What to work on -
Say how many lines in this listing include the word "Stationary", with no other words in the reply.

(Material supplied begins)

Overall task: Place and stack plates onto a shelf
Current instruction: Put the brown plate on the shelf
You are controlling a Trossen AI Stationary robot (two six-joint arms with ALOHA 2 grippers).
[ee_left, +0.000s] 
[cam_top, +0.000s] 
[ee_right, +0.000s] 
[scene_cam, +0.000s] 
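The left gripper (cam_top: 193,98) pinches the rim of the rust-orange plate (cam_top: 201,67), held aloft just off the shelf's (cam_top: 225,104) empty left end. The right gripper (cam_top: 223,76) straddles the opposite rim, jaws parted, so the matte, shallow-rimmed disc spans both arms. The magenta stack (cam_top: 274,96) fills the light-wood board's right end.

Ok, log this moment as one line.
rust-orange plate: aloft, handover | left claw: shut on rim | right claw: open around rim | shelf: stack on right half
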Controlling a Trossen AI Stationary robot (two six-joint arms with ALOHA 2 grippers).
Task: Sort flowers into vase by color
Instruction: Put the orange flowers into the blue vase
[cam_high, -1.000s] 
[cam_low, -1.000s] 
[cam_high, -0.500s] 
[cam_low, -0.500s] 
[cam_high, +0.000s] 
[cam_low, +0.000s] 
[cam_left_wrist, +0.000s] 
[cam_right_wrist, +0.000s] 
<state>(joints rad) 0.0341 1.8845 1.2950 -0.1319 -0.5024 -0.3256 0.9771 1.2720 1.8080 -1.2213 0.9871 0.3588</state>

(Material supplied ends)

Answer below -
2